January 17, 2011

I Remember Lory

(Eulogy for Lory) by By Jerome Bailen

Written on April 1, 1976

Lory was a complex person and she impressed people who knew her in different ways.

As a new instructor at the Department of Anthropology at the UP, I knew her as a brilliant student and as a very promising colleague. In fact, even before she finished her degree, she was offered a job, that of being my teaching assistant in Social Anthropology which she willingly accepted and took on with great enthusiasm. She belongs to the rare and unfortunately vanishing breed of students who gave more than what was necessary to a task; who would cover a whole blue book instead of only a page or two in answering an examination question and who would invariably submit a 30 paged term paper instead of the 5-10 pages minimally required for a course. She gave more of herself than what was expected in every task she addressed herself to.

One convincing proof of this was a paper on Anthropological theory she prepared while teaching that course, which was of such quality that it was included in a book edited by Doctors Zamora and Salazar.
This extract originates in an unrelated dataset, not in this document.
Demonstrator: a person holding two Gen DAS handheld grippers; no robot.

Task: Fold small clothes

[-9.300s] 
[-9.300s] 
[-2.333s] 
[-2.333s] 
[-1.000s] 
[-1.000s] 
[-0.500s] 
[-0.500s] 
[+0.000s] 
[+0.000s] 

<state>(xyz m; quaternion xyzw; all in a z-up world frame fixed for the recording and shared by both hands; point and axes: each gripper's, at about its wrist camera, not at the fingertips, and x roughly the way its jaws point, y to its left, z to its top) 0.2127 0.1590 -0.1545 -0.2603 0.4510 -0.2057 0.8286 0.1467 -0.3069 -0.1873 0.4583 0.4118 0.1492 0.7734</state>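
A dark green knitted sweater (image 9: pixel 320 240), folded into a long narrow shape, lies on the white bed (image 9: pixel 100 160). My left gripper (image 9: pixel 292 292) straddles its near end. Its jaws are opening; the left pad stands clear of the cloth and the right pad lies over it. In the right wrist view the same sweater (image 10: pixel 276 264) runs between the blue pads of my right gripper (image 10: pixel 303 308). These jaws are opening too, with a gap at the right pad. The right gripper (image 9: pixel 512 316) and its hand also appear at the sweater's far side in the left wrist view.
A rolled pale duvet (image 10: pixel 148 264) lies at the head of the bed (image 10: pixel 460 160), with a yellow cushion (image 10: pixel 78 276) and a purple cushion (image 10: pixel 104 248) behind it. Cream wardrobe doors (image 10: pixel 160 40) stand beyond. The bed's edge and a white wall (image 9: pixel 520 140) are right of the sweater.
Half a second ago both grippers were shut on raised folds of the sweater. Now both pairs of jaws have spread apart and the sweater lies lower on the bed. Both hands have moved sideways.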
After slaving through that teaching assistantship, she finally collected her honorarium at the end of the semester. Anthropology majors then as now, did not come from the affluent members of Society and Lory and a lot of us were no exceptions. But the first thing she thought of after getting her pay was to ask me, if there is anything she can buy for me, with the money.

I remember this incident not only because it has touched me (and still continue to touch me) profoundly, but also because I feel it portrays the true nature of Lory and which beautifully explains (and in a sense anticipates) the further course of her life.
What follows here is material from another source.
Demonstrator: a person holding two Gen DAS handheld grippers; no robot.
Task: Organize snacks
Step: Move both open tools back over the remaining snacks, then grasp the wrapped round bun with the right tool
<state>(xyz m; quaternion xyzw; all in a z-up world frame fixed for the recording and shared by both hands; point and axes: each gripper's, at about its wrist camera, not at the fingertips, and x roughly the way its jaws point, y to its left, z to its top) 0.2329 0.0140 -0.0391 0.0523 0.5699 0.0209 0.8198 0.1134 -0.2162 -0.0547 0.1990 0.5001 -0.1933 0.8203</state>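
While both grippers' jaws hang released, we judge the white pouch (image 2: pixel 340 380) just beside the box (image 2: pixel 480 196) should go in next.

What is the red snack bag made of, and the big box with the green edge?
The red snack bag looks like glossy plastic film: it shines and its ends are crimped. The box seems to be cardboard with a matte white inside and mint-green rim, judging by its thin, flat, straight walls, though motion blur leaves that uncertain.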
These and other related incidents bear witness not only to Lory’s capacity for serious work but of her tendency to think of the needs of others before that of her own. She could have been a definite asset to the UP Department of Anthropology or to any Department elsewhere had she wanted a more prosaic and routinary existence.

But the question she grappled with and the burning issues to which she unhesitatingly flung herself were bigger than the narrow and sometimes meaningless pre-occupations of a great many university departments.

Maria Lorena Barros died March 24, 1976 in the service of the people – these were the poignant words written on an unpretentious piece of faded cartolina on the bulletin board of the UP Dept. of Anthropology. The Sacred Book tells us that “greater love hath no man than this – that he lay down his life for his friends.” But more than that, Lory’s courageous example has affirmed for us man’s essential humanity – which is man’s capacity to transcend his own basic and selfish needs and selflessly offer himself to a cause greater than any of all of us.